Your blog is outstanding! I had a question about bond ladders; some people like Larry Swedroe feel that constructing a ladder of individual bonds may be more advantageous than holding a bond fund. What are your thoughts? Thank you! http://www.cbsnews.com/8301-505123_162-37841787/how-to-build-a-bond-portfolio/?tag=mwuser (Is there any way you can add a search engine for your blog; I couldn't find one to search for "bond ladders")
Glad you are liking my blog! I moved up the "Search" feature on the right-hand side -- it was buried all the way at the bottom before. Thank you for that suggestion.
As far as bond ladders go, I agree with most of what Larry Swedroe says in that article and I agree that a bond ladder can absolutely replace a bond fund but with a condition that, unfortunately, makes bond ladders impractical today.

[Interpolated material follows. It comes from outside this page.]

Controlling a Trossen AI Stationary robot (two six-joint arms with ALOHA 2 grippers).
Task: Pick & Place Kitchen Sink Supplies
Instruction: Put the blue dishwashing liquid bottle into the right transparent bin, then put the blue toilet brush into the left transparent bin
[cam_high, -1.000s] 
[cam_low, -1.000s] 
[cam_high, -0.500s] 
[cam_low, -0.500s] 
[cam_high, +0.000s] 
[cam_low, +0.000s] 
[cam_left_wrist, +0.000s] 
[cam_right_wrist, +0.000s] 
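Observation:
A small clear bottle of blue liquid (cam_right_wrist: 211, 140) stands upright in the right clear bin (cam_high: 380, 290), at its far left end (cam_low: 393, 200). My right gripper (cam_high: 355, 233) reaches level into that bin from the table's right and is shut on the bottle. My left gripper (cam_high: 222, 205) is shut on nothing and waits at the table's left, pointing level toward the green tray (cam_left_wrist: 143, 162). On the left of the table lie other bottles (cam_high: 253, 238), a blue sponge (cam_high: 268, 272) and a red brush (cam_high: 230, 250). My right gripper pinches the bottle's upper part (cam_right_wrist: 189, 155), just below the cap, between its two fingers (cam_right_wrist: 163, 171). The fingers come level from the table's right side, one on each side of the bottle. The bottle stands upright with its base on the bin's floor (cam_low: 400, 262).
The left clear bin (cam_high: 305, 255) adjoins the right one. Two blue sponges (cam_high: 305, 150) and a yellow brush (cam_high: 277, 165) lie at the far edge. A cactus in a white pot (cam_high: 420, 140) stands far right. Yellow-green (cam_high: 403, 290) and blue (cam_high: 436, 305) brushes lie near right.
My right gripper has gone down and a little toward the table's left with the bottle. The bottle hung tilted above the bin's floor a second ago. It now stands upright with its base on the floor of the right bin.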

That condition is that nobody should sacrifice diversification of a bond fund for the few nice, but ultimately minor advantages of a bond ladder. You should not attempt to build a ladder using individual corporate or municipal bonds because you would immediately be exposing yourself to a lot of undiversified risk. I would not do this even with AAA-rated securities. The only kinds of bonds I would feel comfortable laddering are US treasuries and TIPS. Not that US could never possibly default, but if/when it does the whole financial world will more or less go to heck in a handbasket anyway. There will be no fixed income securities that would not tumble along with the US treasuries. It's just not the type of risk that can be diversified away, so you would not be sacrificing any diversification by laddering treasuries or TIPS. There is also a more practical reason to limit bond ladders to treasuries and TIPS -- they are the most liquid of bonds in case you need to liquidate your holdings for whatever reason. But it is the lack of diversification, not lack of liquidity, that is the major reason to not ladder corporates or municipals.

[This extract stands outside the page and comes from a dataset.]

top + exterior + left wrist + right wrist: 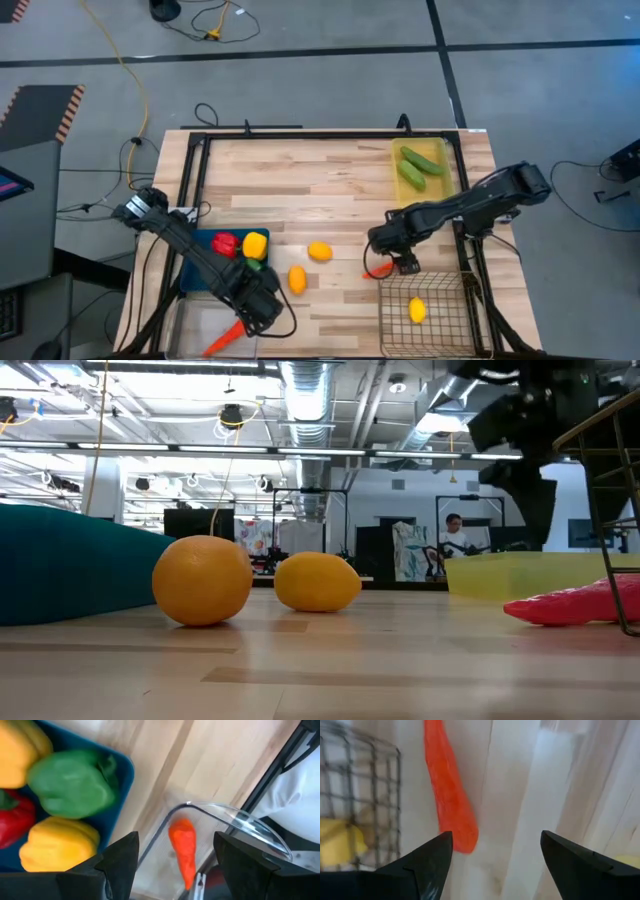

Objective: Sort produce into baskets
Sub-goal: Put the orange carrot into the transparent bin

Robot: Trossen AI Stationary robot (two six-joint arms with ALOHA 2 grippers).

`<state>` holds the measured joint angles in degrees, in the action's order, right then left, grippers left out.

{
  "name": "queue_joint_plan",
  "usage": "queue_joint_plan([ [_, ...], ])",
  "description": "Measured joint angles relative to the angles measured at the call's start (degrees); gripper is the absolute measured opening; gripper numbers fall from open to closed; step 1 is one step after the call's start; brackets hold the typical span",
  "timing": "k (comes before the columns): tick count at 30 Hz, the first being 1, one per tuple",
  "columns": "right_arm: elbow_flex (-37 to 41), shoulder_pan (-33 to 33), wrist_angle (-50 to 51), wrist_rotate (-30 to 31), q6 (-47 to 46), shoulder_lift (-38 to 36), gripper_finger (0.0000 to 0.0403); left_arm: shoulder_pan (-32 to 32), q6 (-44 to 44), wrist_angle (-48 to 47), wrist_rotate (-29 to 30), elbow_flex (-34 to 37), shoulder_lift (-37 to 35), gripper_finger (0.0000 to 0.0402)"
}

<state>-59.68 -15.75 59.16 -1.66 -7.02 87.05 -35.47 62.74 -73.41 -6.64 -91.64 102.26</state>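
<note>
My left gripper (262, 308) (176, 840) is open and empty above the clear plastic bin (195, 325), where an orange carrot (222, 338) (183, 851) lies. My right gripper (398, 262) (495, 837) is open and empty above a second carrot (378, 270) (448, 795), which lies on the table beside the wire basket (425, 310). That basket holds one lemon (417, 311). Two lemons (319, 251) (297, 279) lie on the table. The blue tray (205, 238) holds red, yellow and green peppers (70, 782). The yellow tray (400, 185) holds two cucumbers (420, 165).
A dark frame (300, 137) runs round the table's far and side edges. Bare wood lies in the table's middle and far left. The low view shows the two lemons (200, 580) (317, 582), the carrot (580, 603) and a person far off in the room (455, 535).
</note>
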Motion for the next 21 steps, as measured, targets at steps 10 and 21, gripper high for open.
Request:
queue_joint_plan([
  [10,0.0,1.7,0.7,-2.4,5.0,1.5,0.0326,2.4,-4.6,0.0,0.8,0.0,0.0,0.0245],
  [21,0.0,6.5,1.6,-7.5,21.8,0.7,0.0326,3.1,-4.5,0.1,2.7,0.0,0.0,0.0245],
])
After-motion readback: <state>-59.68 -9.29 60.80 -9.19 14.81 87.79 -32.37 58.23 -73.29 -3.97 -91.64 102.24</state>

Having established that only treasuries and TIPS are suitable for laddering, we have to ask ourselves whether they are worth holding at all -- in a ladder or otherwise -- at today's valuations. The answer there is a pretty clear no. Their yield is 0.5-1.0% less than what it should be. You can trivially obtain equivalent safety from default, better safety from rising interest rates, and higher yield from FDIC-insured CDs with an option to break early, such as available from PenFed. EE-Bonds are similarly attractive relative to longer treasuries. TIPS are likewise easily trumped by I-Bonds.
So the kinds of ladders I would be looking to build today are using those three types: CDs, I-Bonds, EE-Bonds. In fact, I-Bonds and EE-Bonds naturally become ladders of sort since you can only buy $10,000 of each per year per Social Security number. So you'll have $10,000 in 2012, another $10,000 in 2013, and so on. I-Bonds, of course, can be redeemed at any time with little or no penalty so you can think of them outside of ladder terms. EE-Bonds do have 20-year maturities to capture meaningful return, so they more naturally fit the ladder metaphor.
About the only non-CD/I/EE security I would consider laddering today are 30-year TIPS in a tax-advantaged account (not in taxable). It doesn't feel great to lock into today's 0.4-0.5% real return for 30 years, but that's still better than be guaranteed by alternatives. Not that those alternatives are unlikely to match or exceed it -- just that they can't guarantee it and, historically, there have been times when even such low real returns would have been desirable. So I don't think it's crazy to start or continue building a 30-year TIPS ladder even at today's rates. For just about every other nominal treasury bond or TIPS you can do better by building ladders using CDs, I-Bonds, and EE-Bonds -- not to mention by simply holding diversified corporate and/or muni bond funds.